The identification of the cell cycle phase from FUCCI data is usually performed by analyzing FUCCI intensity per segmentation mask, either by thresholding²² or training a machine learning (ML) or deep learning (DL) classifier trained on features derived from separately obtained segmentation masks²³. In this context, it has been shown that DL methods outperform ML methods. Here, we investigated semantic segmentation as a preferable end-to-end solution, in which the nucleus is segmented and classified by the same network¹⁹ (Fig. 2). Our results show that this approach performs the classification task and outperforms conventional intensity-based methods. We further found that the network primarily relies on FUCCI intensity information, which enabled us to classify data using the PIP-FUCCI sensor that had not previously been known to the network. Instead, the classification using only the structural alpha-tubulin reporter turned out to be unreliable. Unlike in the segmentation case, it gives limited access to the cell cycle state. As a result, it is recommended to stick to existing solutions leveraging DAPI or PCNA stains^23,24. These solutions enable the cell cycle classification from only a single channel instead of the two FUCCI channels. However, the FUCCI signal is still required to inform the classification network of the correct cell cycle phase during training²³. Similar to the segmentation task, channel-invariant networks like Cellpose-SAM may provide an alternative to current CNN-based networks in future research; however, they do not outperform them at the current stage and with the currently available data.

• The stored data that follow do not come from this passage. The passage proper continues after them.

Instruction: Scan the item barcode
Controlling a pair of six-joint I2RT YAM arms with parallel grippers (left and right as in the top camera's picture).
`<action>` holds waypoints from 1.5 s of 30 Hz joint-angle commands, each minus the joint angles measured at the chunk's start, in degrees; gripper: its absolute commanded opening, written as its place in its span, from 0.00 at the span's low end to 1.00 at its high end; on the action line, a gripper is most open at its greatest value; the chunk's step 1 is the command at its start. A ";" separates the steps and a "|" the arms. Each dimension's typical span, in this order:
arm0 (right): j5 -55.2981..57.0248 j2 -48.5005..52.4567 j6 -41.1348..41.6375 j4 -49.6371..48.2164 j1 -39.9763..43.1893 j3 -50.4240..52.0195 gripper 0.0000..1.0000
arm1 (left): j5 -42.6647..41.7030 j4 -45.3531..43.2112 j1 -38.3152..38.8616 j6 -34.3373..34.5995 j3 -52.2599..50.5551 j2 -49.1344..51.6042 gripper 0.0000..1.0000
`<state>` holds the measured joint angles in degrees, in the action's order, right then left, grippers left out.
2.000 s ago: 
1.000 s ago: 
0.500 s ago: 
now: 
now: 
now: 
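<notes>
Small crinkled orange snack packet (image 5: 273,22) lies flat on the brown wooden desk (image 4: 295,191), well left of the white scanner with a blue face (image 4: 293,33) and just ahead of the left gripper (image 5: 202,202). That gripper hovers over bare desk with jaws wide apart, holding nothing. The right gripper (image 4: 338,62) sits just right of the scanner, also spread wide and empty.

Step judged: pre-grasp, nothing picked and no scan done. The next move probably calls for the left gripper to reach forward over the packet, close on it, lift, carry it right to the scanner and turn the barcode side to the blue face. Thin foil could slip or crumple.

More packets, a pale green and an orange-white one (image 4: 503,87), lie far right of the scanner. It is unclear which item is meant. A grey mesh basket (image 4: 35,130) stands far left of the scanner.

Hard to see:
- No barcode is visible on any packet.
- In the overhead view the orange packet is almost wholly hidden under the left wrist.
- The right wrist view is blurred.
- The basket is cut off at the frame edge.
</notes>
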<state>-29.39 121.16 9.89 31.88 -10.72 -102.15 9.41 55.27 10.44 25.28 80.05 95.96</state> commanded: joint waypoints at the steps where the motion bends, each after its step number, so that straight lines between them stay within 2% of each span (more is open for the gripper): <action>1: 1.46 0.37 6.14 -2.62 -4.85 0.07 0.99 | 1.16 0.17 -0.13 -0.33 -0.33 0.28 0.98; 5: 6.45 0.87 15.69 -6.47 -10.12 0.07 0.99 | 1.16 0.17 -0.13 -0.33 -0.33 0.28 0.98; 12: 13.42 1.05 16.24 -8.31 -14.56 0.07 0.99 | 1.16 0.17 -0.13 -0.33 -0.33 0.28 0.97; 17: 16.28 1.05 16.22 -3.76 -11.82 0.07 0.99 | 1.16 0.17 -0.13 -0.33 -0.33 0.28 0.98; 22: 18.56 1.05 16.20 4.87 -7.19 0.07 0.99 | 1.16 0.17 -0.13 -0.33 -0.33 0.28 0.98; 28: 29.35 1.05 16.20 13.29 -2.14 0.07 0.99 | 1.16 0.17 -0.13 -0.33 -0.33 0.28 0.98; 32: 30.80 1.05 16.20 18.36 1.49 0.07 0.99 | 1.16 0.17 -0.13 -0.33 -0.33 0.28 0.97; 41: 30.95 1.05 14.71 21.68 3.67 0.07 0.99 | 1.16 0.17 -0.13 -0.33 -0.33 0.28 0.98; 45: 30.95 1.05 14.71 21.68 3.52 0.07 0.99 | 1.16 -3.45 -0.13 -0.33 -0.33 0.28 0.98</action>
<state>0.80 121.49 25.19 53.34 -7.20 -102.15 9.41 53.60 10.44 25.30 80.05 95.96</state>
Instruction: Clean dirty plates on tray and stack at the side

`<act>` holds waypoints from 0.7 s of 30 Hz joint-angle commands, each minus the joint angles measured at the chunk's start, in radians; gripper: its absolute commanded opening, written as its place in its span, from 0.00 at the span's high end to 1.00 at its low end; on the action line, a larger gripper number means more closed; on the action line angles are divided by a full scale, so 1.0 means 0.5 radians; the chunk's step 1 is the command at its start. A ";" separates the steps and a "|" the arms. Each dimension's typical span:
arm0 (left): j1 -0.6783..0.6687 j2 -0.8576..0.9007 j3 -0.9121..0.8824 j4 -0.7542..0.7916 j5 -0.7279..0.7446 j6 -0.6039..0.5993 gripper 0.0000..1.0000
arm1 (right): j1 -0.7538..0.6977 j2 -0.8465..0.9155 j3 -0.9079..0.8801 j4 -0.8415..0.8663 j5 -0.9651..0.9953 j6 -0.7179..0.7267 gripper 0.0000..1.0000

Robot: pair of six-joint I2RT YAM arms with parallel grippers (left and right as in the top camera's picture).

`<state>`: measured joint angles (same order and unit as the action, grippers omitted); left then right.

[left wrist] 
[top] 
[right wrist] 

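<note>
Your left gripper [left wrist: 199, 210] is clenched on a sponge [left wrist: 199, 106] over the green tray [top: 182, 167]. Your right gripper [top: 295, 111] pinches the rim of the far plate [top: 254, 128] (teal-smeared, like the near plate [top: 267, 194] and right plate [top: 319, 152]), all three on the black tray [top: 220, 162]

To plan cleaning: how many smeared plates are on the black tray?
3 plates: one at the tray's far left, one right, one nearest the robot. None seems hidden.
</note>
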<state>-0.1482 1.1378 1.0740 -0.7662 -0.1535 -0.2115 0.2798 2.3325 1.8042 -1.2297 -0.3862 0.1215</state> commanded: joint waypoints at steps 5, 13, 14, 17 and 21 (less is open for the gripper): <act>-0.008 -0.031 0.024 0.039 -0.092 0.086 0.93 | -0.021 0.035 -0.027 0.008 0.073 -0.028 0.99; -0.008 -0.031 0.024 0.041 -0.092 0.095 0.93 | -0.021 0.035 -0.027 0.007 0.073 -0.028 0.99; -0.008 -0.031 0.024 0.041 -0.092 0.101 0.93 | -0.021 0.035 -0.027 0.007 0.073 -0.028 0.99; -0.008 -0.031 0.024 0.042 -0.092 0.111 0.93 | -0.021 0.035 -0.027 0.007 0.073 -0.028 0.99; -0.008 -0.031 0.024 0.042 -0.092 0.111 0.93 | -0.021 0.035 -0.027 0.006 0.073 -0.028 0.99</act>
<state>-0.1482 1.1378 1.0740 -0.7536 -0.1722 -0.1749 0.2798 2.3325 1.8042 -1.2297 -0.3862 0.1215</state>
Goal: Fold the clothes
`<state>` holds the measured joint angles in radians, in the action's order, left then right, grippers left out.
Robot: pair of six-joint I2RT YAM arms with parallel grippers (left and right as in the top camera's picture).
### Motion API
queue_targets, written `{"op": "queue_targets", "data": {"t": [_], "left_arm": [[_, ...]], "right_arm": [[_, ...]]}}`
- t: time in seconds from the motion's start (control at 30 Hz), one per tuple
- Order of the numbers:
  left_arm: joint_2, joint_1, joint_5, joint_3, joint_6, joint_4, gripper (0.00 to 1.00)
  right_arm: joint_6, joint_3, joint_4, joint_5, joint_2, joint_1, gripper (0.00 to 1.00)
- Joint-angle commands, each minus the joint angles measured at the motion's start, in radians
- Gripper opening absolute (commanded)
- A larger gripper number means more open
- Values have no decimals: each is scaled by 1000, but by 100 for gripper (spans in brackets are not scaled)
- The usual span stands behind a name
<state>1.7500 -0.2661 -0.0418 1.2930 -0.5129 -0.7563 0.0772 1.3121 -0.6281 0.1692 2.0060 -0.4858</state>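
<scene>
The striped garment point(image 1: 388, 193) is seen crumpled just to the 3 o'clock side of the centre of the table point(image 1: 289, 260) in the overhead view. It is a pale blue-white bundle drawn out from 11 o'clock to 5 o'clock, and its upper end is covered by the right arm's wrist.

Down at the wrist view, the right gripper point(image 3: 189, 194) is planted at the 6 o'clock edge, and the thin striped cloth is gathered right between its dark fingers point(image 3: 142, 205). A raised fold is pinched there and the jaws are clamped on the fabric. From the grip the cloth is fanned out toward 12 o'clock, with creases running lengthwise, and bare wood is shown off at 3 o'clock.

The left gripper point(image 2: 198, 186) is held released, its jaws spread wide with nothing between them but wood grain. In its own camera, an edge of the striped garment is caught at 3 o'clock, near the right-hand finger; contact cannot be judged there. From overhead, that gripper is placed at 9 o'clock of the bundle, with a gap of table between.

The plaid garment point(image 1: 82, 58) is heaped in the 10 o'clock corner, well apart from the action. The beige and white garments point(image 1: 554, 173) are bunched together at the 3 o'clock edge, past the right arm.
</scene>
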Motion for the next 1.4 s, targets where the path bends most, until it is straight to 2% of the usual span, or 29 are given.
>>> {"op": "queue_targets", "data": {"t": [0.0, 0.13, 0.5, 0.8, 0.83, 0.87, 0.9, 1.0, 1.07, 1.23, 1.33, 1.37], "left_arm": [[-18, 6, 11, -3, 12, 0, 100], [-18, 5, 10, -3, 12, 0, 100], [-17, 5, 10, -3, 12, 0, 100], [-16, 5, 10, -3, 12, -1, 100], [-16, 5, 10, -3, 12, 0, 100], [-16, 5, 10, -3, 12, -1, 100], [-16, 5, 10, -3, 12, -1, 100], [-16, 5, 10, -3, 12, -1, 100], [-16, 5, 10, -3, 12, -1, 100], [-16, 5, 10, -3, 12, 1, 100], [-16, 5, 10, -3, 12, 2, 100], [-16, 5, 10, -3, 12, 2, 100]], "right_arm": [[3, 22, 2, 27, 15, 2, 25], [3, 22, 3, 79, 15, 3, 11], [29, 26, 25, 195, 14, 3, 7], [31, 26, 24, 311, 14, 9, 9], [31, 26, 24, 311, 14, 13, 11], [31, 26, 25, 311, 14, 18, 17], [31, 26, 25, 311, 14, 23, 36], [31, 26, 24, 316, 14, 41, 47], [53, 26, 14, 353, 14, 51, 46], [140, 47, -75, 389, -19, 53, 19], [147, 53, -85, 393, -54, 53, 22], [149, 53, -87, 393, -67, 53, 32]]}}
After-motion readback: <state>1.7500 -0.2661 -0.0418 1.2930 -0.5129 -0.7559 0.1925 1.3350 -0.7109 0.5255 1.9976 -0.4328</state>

The cell cycle can vary significantly not only between different cells but also between cells of the same cell line. Hence, the FUCCI sensor has been used to understand the cell cycle-related aspects of self-renewal and differentiation of stem cells¹, and the impact of drugs on cancer cells². To date, such analyses have required tracks spanning the entire cell cycle. We propose an approach to estimate the cell cycle percentage as a pseudotime from FUCCI intensity sequences that do not necessarily span an entire cycle (Fig. 3). We leverage DTW, which, to our knowledge, has not previously been used on FUCCI data, but has been used for cell cycle phase identification from histone labels with a focus on mitotic phase identification²⁵. Importantly, our approach also allows us to quantify the agreement with a reference cell cycle. Using this, we could detect G1-phase arrest in HT1080 cells by thresholding the relative time distortion value of the DTW alignment. This capability is relevant for cancer research, where it has been shown that proliferative cancer cells are less invasive³ and that cancer drugs affect cells differently depending on the cell cycle state². The presented approach compares relative intensity values, which we addressed through normalization and differentiation. The resulting limitation is that the DTW mapping has no notion of absolute intensities, which can lead to failed reconstructions, as experienced with HaCaT cells that have an extended G1 phase. It is possible to compare a dataset to multiple reference curves to identify certain subpopulations based on the relative time distortion value. Future research will investigate how practical this approach is. Our fucciphase package provides multiple routines and examples to explore the fit between tracked FUCCI intensities and reference curves. In practice, we recommend using high-distortion alignments to identify and flag non-conforming cells. We recommend checking and reporting the obtained cell cycle percentage together with the identified cell cycle phase. If the static-frame cell cycle phase classification does not coincide with the expected cell cycle percentage range, the pseudotime estimate should not be deemed trustworthy.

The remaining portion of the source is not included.